Aim of the task> Your response should be the listing below, repeated exactly and in full.

Information shown>
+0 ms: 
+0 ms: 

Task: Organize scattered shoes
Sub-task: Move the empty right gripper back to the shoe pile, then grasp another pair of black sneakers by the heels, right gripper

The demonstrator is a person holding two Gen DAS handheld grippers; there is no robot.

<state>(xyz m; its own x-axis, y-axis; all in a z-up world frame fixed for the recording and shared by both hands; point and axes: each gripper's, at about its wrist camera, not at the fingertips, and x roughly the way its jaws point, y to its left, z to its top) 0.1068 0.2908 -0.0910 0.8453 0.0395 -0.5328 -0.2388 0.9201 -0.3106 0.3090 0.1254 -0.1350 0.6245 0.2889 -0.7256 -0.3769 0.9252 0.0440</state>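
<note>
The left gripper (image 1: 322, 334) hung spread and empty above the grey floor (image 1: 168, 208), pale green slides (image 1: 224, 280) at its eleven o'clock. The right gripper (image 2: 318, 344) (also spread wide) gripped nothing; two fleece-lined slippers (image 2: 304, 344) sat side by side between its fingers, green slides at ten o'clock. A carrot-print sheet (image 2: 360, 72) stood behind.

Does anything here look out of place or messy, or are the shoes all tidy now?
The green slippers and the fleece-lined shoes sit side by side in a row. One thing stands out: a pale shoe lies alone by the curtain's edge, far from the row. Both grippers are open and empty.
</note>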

Result for this task>
+0 ms: 
+0 ms: 

Task: Organize scattered shoes
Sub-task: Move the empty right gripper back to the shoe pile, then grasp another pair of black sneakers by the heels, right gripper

The demonstrator is a person holding two Gen DAS handheld grippers; there is no robot.

<state>(xyz m; its own x-axis, y-axis; all in a z-up world frame fixed for the recording and shared by both hands; point and axes: each gripper's, at about its wrist camera, not at the fingertips, and x roughly the way its jaws point, y to its left, z to its top) 0.1068 0.2908 -0.0910 0.8453 0.0395 -0.5328 -0.2388 0.9201 -0.3106 0.3090 0.1254 -0.1350 0.6245 0.2889 -0.7256 -0.3769 0.9252 0.0440</state>
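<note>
The left gripper (image 1: 322, 334) hung spread and empty above the grey floor (image 1: 168, 208), pale green slides (image 1: 224, 280) at its eleven o'clock. The right gripper (image 2: 318, 344) (also spread wide) gripped nothing; two fleece-lined slippers (image 2: 304, 344) sat side by side between its fingers, green slides at ten o'clock. A carrot-print sheet (image 2: 360, 72) stood behind.

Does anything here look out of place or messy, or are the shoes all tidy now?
The green slippers and the fleece-lined shoes sit side by side in a row. One thing stands out: a pale shoe lies alone by the curtain's edge, far from the row. Both grippers are open and empty.
</note>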

Nothing else goes in the answer.